## HOW TO COMPLETE THIS TASK
Copy exactly, please, the lines of the data from its start through the line containing "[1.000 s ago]".

%%

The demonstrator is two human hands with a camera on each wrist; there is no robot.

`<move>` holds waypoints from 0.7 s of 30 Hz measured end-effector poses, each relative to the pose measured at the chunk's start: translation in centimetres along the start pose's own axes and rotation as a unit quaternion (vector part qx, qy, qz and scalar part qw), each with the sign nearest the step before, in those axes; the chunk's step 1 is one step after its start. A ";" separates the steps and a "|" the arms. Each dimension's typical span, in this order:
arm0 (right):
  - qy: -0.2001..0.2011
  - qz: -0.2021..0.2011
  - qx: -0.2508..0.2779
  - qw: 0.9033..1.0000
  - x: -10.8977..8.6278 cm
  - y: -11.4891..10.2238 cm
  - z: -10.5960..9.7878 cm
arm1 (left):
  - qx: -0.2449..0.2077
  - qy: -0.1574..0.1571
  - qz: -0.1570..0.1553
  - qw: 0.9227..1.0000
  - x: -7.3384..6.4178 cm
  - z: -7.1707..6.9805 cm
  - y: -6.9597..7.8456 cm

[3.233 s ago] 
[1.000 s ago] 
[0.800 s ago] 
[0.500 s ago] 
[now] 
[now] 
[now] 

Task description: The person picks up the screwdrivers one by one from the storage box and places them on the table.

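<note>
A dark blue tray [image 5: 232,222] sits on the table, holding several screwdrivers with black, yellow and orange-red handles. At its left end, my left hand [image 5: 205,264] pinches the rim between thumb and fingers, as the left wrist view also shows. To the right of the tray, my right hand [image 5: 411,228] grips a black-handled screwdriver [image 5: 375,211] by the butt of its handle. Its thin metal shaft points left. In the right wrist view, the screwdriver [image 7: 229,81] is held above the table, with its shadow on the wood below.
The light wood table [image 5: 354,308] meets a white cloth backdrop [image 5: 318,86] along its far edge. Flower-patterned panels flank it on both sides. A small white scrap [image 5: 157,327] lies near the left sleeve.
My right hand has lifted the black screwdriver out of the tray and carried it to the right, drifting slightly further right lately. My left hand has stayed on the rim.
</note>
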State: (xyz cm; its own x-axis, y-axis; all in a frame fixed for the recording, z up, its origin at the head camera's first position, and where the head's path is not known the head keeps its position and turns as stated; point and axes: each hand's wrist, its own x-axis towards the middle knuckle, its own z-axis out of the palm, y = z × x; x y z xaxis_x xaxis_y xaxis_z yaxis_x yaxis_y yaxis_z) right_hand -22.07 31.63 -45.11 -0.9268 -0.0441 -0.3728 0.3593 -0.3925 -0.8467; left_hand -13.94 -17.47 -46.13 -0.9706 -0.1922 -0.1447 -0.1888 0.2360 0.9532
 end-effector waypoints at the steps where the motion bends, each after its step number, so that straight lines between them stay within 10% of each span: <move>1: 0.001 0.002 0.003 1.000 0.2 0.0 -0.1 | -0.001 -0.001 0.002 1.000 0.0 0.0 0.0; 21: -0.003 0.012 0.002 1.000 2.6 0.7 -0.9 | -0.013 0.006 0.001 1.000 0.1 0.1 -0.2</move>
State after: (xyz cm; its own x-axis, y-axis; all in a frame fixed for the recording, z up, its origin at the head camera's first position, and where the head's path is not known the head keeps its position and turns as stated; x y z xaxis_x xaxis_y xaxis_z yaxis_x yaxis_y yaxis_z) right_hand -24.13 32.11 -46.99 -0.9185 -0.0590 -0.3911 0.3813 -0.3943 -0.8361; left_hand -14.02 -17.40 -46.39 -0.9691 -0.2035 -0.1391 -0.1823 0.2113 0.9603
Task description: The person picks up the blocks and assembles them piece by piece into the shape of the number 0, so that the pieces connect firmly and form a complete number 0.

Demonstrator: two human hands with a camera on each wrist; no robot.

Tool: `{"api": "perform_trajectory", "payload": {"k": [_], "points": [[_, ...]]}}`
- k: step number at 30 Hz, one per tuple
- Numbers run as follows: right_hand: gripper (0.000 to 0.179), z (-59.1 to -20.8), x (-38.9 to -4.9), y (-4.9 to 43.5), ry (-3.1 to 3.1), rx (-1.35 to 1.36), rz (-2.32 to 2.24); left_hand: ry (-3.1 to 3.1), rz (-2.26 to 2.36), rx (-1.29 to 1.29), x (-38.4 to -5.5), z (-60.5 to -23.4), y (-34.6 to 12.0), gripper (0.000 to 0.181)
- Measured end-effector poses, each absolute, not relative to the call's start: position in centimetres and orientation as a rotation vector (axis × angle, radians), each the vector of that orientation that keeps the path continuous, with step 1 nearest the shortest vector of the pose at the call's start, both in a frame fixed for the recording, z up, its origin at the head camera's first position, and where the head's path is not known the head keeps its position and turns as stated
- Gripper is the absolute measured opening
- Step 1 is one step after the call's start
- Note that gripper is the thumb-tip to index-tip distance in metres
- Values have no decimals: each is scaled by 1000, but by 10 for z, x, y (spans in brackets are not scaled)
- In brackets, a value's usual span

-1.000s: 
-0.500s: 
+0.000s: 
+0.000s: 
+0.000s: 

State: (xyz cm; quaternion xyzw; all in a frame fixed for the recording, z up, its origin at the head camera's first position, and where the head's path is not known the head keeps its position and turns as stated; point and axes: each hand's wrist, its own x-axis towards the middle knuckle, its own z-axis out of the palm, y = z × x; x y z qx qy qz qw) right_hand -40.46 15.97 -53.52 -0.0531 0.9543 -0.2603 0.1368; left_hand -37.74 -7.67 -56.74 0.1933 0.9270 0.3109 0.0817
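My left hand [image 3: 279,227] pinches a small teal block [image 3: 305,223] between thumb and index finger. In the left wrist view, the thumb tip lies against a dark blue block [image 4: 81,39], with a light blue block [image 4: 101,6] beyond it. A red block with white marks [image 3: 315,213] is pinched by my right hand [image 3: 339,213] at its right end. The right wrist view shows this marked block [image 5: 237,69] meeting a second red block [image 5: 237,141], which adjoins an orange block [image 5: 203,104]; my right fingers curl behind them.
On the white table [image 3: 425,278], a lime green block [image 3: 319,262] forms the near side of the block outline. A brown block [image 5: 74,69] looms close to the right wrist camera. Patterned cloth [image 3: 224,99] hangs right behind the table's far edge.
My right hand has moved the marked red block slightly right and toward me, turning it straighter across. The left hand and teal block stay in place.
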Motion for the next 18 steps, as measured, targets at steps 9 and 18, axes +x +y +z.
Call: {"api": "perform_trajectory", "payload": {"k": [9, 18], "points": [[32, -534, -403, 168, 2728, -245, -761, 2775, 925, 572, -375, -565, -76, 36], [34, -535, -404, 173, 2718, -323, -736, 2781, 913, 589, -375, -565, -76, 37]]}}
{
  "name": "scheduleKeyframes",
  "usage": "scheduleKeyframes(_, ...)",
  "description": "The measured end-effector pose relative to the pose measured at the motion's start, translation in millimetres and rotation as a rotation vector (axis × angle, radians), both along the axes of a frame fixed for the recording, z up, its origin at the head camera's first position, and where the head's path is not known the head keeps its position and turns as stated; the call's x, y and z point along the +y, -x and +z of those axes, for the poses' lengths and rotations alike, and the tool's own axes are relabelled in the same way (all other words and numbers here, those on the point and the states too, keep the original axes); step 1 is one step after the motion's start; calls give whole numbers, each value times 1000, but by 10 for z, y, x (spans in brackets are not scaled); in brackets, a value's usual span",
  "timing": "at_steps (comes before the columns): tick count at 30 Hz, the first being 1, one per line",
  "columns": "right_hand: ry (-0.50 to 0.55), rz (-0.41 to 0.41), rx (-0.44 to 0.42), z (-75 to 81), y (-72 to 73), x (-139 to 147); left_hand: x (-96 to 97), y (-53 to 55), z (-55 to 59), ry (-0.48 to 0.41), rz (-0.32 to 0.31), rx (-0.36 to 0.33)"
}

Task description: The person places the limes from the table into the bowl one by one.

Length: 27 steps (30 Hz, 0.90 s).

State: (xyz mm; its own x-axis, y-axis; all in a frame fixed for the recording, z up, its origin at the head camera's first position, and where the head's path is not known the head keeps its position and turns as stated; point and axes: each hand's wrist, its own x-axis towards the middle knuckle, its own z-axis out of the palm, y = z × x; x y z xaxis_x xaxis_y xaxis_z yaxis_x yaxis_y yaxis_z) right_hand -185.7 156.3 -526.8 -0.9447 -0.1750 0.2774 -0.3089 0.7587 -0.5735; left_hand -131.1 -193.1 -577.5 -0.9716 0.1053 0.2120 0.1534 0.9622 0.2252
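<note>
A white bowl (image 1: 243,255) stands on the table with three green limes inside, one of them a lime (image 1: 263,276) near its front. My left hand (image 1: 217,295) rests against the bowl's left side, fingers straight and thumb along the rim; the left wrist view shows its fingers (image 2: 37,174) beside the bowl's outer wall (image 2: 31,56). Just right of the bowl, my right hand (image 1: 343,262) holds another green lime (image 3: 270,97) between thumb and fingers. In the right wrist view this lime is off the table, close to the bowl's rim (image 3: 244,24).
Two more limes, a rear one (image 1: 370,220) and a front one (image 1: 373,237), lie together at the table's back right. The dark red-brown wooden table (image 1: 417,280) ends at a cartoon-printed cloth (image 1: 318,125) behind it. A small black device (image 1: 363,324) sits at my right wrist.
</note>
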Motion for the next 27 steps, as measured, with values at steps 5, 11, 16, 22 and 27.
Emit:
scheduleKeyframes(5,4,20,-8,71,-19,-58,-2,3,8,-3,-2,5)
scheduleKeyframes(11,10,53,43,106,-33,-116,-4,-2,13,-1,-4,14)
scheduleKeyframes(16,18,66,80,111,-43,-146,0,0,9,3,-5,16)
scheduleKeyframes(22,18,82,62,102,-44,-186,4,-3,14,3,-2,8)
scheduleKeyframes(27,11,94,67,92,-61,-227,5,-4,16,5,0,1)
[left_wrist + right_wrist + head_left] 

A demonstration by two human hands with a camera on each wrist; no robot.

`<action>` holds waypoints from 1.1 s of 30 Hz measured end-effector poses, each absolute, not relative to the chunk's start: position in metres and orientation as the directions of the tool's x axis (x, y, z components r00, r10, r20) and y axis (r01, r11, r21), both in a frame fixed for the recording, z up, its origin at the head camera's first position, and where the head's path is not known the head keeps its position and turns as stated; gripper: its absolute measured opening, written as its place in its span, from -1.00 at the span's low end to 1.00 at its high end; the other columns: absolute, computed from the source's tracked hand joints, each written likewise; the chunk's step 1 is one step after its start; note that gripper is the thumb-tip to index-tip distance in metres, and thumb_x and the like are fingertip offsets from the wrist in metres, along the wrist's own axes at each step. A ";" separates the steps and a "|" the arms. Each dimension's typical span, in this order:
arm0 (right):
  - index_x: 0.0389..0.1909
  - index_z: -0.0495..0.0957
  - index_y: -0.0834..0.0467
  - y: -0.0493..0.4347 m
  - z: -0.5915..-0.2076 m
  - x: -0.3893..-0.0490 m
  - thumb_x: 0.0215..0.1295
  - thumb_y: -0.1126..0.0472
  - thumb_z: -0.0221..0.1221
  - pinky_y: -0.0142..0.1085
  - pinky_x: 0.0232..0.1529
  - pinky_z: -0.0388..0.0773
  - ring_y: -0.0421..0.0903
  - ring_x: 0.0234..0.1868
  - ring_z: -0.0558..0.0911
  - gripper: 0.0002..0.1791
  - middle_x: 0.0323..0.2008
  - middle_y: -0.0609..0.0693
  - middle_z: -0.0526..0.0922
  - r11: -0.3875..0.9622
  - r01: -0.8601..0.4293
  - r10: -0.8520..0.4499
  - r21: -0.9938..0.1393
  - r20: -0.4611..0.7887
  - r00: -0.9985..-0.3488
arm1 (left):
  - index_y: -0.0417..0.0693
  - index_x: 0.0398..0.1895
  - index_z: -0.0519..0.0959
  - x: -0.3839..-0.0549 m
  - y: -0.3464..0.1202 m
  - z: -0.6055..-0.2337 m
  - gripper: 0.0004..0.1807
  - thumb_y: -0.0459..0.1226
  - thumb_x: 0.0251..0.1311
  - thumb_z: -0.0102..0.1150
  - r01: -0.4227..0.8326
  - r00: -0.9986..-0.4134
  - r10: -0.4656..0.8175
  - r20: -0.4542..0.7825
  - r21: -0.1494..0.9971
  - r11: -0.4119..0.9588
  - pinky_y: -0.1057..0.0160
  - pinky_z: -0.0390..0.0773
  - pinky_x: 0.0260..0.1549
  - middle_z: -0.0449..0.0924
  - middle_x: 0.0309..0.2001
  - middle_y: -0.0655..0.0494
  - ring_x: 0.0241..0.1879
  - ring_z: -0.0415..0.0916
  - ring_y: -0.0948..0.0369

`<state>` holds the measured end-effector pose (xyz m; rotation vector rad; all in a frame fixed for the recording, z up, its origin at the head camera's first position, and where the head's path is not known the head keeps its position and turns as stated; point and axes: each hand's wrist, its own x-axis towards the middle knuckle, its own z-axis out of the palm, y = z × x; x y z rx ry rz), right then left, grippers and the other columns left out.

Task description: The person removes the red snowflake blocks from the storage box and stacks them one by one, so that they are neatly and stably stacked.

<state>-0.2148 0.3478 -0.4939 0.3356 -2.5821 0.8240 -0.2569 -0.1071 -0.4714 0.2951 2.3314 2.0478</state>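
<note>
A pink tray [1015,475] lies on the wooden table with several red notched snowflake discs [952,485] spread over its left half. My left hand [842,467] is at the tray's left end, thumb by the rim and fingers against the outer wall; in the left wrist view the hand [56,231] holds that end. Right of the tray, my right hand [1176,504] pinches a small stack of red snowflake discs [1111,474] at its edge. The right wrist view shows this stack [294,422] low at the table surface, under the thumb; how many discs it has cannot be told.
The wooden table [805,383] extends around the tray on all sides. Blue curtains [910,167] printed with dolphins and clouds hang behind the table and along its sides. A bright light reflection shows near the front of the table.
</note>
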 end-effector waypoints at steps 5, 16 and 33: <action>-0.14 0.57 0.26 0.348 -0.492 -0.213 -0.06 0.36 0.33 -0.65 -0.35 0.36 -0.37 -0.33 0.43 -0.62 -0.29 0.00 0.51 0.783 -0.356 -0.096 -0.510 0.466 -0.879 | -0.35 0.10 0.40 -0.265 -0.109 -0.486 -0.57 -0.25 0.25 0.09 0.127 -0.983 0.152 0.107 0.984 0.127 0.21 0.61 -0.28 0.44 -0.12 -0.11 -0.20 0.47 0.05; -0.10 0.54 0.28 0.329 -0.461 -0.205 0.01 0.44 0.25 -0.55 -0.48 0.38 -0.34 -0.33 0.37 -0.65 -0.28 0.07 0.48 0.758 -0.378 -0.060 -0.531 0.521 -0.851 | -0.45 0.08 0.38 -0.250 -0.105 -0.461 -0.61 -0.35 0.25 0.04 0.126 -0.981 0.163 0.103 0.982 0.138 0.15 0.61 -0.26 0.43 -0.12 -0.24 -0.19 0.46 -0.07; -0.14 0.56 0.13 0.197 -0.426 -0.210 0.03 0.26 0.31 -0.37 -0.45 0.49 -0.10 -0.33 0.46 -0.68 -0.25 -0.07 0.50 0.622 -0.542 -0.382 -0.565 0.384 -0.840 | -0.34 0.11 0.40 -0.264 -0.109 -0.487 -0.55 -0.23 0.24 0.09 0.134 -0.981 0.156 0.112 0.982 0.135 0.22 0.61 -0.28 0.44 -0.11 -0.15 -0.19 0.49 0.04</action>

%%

## OUTPUT OF THE TASK
The demonstrator is two human hands with a camera on each wrist; there is no robot.

`<move>` holds waypoints from 0.7 s of 30 Hz measured end-effector poses, each relative to the pose measured at the chunk's start: translation in centimetres along the start pose's own axes and rotation as a unit quaternion (vector part qx, qy, qz and scalar part qw), each with the sign nearest the step before, in those axes; the chunk's step 1 is one step after its start. A ";" separates the steps and a "|" the arms. Each dimension's typical span, in this order:
arm0 (right):
  - qy: -0.2001..0.2011
  - qz: -0.2021..0.2011
  - qx: -0.2508..0.2779
  - qw: 0.9033..1.0000
  - x: -10.8977..8.6278 cm
  - y: -11.4891..10.2238 cm
  - z: -10.5960..9.7878 cm
arm1 (left):
  - qx: -0.2449..0.2077
  - qy: -0.1574..0.1571
  - qz: -0.1570..0.1553
  - qw: 0.9227..1.0000
  - x: -7.3384..6.4178 cm
  - z: -7.1707..6.9805 cm
  - y: -6.9597..7.8456 cm

[3.233 s ago] 
[1.000 s ago] 

The exercise is complete with this answer.